_WHAT IS EXPECTED_:
Quote exactly the lines spanning from the top of the data below to the line that contains "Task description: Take", including both.

Extracted records:
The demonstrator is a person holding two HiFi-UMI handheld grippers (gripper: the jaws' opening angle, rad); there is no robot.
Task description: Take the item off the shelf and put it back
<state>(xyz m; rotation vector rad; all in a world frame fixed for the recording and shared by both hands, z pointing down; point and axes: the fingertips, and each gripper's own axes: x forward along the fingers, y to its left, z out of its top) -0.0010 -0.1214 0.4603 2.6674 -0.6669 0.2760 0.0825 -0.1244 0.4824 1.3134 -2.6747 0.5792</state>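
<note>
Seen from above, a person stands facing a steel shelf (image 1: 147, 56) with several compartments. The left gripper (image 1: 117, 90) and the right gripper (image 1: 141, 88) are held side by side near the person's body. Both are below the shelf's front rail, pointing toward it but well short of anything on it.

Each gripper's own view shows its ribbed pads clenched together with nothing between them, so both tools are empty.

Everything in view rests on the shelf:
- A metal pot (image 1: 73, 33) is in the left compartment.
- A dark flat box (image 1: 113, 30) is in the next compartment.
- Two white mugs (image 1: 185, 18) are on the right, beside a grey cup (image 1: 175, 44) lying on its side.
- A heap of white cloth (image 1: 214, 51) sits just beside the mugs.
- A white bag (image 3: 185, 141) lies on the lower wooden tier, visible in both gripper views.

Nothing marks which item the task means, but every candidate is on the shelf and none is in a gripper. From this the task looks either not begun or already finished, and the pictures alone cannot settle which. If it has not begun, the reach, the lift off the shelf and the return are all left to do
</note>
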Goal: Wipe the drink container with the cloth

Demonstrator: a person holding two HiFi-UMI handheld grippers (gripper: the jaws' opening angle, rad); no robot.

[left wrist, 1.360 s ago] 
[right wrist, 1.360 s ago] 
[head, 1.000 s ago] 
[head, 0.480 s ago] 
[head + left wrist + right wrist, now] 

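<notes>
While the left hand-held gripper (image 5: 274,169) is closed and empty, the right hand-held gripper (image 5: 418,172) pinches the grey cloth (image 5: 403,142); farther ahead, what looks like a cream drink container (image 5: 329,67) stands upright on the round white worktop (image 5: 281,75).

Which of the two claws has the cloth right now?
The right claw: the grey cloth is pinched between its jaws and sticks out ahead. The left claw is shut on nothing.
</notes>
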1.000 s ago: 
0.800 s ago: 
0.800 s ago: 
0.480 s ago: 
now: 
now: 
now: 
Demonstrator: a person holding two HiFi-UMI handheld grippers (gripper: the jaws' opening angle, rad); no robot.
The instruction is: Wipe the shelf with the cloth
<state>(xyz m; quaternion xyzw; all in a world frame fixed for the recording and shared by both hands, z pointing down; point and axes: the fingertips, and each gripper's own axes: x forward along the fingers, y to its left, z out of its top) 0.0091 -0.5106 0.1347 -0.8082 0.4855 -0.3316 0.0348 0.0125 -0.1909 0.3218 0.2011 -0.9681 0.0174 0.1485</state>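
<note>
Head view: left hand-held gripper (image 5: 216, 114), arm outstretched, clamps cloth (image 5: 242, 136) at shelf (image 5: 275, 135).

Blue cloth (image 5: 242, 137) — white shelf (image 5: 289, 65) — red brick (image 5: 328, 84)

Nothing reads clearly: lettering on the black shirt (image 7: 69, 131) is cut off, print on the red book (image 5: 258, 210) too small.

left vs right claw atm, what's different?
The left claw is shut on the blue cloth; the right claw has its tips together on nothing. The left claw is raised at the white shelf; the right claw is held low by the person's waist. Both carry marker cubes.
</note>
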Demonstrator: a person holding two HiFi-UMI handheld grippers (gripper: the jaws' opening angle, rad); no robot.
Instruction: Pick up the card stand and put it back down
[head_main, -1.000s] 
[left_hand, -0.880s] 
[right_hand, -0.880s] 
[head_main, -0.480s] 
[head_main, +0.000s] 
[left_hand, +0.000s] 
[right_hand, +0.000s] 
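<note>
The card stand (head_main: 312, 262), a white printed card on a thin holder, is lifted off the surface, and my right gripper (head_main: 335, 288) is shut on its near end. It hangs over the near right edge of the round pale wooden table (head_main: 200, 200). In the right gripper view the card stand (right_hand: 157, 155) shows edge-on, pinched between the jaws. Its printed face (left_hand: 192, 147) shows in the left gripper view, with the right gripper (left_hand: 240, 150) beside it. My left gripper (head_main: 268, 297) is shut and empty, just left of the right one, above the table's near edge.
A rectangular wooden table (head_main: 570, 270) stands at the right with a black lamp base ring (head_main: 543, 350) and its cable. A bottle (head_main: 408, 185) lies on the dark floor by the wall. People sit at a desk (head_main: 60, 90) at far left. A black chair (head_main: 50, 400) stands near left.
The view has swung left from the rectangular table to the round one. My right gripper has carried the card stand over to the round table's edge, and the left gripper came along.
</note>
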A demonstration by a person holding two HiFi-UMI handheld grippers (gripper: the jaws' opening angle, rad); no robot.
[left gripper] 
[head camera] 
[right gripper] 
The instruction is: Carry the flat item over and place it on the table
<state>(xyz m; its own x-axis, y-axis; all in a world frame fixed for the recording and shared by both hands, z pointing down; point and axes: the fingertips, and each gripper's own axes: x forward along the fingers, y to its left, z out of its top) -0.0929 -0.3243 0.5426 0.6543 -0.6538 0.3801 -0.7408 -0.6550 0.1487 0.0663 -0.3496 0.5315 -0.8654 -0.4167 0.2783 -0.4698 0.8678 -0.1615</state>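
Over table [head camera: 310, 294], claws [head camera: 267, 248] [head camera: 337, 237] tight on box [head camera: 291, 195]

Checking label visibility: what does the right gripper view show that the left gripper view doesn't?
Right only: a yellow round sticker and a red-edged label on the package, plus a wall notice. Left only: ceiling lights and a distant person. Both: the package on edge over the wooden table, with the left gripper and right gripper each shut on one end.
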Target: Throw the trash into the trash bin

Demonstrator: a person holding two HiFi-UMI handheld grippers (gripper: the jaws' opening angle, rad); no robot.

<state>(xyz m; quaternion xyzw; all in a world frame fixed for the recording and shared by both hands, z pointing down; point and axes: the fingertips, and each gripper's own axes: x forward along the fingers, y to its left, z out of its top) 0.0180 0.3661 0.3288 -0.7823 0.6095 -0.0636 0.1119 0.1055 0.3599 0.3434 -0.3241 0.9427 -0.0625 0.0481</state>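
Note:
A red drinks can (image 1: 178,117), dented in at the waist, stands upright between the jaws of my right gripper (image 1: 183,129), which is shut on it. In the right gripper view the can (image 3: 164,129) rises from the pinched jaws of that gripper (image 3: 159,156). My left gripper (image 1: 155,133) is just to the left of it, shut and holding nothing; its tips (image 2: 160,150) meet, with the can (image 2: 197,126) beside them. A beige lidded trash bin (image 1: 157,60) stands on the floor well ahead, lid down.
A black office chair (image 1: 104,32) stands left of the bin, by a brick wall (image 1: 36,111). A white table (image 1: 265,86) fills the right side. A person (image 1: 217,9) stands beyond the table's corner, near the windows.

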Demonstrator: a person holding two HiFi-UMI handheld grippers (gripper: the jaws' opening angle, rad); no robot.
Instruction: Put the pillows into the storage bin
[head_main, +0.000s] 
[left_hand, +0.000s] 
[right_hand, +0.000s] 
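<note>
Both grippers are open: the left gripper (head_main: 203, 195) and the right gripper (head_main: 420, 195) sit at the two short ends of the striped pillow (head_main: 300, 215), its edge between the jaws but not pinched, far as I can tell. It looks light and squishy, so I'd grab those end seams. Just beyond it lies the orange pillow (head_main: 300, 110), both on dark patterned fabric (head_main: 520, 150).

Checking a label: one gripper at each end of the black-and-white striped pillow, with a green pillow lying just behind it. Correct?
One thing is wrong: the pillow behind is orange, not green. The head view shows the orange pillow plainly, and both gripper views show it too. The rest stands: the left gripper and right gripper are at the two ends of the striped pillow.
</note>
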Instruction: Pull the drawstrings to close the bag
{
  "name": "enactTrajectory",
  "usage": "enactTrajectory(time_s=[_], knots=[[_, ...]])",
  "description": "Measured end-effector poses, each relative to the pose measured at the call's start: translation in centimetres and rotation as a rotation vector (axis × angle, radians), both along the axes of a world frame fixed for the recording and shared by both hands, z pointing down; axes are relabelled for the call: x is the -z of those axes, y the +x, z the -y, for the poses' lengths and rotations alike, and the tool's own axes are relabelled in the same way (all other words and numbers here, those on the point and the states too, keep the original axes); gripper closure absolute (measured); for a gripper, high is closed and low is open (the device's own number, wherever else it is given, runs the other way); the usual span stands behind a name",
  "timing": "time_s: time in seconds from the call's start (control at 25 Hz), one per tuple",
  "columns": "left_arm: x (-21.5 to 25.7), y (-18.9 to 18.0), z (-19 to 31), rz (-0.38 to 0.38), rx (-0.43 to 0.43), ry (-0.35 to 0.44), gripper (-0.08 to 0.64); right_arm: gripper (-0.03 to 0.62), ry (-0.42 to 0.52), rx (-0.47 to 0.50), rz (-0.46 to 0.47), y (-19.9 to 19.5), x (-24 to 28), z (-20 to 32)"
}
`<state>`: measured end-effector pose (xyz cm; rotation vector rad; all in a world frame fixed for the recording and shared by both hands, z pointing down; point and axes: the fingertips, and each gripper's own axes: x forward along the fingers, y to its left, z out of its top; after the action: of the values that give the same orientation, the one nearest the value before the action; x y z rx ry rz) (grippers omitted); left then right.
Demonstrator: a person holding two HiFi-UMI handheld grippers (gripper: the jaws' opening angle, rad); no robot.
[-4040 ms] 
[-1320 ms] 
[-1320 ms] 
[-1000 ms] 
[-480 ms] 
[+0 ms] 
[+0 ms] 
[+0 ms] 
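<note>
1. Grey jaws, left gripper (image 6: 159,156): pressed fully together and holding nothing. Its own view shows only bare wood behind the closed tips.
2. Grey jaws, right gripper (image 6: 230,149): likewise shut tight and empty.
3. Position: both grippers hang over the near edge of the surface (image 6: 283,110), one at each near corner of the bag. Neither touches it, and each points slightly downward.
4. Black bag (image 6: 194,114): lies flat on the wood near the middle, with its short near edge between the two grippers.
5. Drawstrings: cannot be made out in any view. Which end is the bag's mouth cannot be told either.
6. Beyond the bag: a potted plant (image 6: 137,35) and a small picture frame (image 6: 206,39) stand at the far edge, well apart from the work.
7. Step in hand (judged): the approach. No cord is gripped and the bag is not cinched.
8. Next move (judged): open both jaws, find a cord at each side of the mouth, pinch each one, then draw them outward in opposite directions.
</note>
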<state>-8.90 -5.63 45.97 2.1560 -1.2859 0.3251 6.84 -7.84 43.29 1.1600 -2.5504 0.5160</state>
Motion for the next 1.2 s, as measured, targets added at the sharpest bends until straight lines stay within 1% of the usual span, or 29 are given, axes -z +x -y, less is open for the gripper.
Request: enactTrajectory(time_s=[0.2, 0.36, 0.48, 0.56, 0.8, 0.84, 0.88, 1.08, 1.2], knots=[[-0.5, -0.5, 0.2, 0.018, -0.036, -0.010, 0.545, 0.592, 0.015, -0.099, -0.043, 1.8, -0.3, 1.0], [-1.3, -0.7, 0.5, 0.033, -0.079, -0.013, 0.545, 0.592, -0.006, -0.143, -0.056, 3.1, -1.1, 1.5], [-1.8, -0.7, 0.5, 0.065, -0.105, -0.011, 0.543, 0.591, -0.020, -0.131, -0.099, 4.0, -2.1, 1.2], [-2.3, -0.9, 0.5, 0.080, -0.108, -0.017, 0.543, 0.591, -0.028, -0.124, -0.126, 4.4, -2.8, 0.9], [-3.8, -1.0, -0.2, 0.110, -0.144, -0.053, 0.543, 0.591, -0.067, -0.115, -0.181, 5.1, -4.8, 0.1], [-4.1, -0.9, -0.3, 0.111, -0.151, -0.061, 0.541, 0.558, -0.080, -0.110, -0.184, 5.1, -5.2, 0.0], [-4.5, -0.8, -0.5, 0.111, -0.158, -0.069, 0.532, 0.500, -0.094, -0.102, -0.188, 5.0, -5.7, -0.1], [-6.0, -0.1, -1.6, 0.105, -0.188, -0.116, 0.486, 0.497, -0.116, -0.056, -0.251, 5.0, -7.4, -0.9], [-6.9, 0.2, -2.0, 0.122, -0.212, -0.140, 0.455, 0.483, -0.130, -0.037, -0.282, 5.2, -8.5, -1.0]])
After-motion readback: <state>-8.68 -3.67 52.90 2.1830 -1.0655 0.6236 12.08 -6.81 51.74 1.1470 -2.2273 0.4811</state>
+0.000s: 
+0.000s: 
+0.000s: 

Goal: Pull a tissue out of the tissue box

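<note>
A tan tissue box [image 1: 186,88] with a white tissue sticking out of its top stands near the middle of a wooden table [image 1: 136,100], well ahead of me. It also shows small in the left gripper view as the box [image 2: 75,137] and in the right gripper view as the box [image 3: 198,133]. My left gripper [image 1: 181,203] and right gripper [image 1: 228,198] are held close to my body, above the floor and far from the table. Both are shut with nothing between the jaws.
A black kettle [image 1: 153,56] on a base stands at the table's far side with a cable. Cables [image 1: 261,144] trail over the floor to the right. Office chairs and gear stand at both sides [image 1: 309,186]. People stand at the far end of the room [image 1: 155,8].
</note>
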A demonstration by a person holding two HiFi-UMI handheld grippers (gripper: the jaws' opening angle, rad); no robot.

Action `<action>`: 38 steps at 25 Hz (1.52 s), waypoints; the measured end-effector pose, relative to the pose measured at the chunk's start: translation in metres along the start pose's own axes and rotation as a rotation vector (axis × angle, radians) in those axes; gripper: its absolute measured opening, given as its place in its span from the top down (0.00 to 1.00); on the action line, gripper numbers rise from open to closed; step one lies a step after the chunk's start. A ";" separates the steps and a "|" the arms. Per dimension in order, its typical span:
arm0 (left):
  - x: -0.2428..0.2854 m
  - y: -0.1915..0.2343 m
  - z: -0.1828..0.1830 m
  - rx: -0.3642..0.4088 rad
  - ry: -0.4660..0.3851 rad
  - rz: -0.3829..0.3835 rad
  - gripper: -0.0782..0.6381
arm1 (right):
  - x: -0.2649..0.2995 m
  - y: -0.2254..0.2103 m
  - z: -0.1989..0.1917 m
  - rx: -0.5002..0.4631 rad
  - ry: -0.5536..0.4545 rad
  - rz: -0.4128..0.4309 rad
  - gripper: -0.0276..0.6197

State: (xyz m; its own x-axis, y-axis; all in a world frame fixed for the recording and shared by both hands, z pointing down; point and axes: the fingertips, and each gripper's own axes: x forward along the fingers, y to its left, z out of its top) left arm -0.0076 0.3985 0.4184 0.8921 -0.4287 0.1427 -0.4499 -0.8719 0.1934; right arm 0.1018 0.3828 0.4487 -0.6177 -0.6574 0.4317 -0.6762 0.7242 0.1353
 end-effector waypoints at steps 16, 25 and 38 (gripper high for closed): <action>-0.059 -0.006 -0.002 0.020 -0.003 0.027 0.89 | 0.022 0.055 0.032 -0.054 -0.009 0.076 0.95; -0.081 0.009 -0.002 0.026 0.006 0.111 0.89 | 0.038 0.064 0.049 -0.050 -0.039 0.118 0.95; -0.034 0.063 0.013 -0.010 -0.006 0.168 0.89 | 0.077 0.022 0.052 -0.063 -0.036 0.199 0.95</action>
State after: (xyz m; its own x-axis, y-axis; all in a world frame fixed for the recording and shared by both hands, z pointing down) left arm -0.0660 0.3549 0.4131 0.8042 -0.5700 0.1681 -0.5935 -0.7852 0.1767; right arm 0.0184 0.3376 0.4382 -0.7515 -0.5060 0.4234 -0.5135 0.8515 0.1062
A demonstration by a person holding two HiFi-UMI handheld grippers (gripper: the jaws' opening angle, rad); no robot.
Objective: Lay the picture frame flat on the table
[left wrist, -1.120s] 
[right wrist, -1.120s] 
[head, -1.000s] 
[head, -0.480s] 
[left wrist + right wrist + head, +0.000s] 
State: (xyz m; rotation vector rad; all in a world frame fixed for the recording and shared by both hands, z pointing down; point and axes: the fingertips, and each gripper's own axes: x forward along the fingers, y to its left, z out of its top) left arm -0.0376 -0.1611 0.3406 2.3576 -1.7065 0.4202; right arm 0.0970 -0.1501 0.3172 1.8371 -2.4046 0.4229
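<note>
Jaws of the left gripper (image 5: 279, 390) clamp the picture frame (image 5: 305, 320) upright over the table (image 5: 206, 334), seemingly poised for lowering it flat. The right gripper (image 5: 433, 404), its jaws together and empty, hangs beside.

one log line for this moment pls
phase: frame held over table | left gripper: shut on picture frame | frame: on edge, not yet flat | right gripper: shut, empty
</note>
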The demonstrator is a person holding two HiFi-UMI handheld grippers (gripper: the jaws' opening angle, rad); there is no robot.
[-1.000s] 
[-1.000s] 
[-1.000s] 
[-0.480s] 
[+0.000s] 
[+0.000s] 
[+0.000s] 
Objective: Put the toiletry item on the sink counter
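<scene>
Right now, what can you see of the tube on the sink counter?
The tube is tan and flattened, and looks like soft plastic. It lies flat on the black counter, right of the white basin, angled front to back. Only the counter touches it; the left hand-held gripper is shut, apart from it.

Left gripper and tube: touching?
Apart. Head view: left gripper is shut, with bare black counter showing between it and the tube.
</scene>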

_RESPONSE TO THIS TASK_:
The demonstrator is a person holding two HiFi-UMI handheld grippers (gripper: the jaws' opening angle, rad); there is no robot.
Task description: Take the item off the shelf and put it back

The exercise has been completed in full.